The power of vector databases like ChromaDB in enabling semantic search across unstructured data.
Effective threading patterns in Python to handle concurrent I/O-bound and CPU-bound tasks.
The reality of hardware debugging: it is often 80% checking connections and 20% fixing actual logic bugs.

What's next for Recall

On-device inference: Running a lightweight vision model straight on the ESP32-S3 to minimize bandwidth and reduce latency.
Longer-term memory: Implementing tiered storage with daily summaries that condense into weekly and monthly overviews, allowing Recall to answer questions like "What did I do last Tuesday?"
Caregiver dashboard: Building a dedicated interface for family members and caregivers to track activity patterns and get alerts.

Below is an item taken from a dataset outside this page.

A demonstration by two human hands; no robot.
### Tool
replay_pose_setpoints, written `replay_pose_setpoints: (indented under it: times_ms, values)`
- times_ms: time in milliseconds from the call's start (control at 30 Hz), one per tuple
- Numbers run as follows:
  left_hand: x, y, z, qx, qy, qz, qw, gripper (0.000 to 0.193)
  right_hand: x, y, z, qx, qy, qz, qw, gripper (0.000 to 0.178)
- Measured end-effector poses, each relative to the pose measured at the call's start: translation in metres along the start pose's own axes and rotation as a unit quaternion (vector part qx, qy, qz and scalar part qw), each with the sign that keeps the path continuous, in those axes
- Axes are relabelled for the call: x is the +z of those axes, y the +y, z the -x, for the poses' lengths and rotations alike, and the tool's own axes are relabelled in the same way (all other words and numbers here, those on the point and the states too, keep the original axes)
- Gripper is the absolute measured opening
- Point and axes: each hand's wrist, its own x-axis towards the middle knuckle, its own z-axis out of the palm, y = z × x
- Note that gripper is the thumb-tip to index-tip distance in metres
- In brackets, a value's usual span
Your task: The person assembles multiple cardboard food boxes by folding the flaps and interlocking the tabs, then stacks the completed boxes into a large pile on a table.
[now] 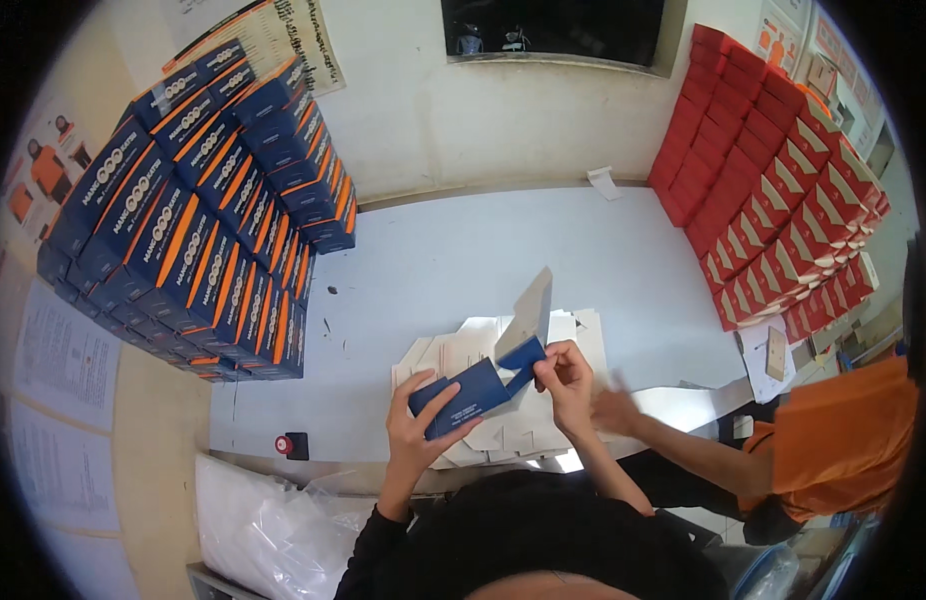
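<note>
A small dark blue cardboard box (471, 403) is held tilted above the middle of the table. My left hand (415, 430) wraps round its closed left end, fingers across the top and thumb along the near side. At the right end, my right hand (568, 385) pinches a blue side flap between thumb and fingertips. A longer flap with a pale inner face (531, 308) stands up from that open end. Beneath both hands lies a loose pile of flat white card blanks (587, 335), their printed sides mostly hidden.
Blue and orange boxes (198, 220) are stacked high at left, red and white boxes (773, 190) at right. A co-worker's blurred hand (621, 410) reaches in from the right. A red-topped stamp (284, 445) sits near the front edge; a phone (775, 352) lies on papers.
</note>
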Motion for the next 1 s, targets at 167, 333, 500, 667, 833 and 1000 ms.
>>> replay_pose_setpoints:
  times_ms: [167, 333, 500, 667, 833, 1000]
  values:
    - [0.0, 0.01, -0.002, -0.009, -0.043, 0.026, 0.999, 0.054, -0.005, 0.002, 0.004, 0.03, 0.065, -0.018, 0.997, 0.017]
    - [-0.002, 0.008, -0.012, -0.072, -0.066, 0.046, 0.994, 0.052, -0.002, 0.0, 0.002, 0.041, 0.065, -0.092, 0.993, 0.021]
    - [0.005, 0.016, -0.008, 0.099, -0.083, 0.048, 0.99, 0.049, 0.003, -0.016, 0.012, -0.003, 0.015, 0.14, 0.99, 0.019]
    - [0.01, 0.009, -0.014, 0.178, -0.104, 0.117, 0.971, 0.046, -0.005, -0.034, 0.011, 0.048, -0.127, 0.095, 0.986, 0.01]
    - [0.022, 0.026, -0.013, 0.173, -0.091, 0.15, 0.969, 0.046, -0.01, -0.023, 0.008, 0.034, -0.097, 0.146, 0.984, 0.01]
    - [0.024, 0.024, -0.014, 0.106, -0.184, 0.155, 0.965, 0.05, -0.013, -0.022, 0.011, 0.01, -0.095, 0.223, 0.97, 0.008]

Proper glasses form factor: Designing a custom PCB to shrink the electronics so they fit into frames resembling standard everyday glasses.
Offline mode: Utilizing local LLM inference (such as Gemma or Phi) for privacy-conscious users who want to ensure no data leaves their device.
Multi-user support: Adding facial recognition to differentiate between the people the user interacts with, which would enable questions like "What did Sarah tell me yesterday?"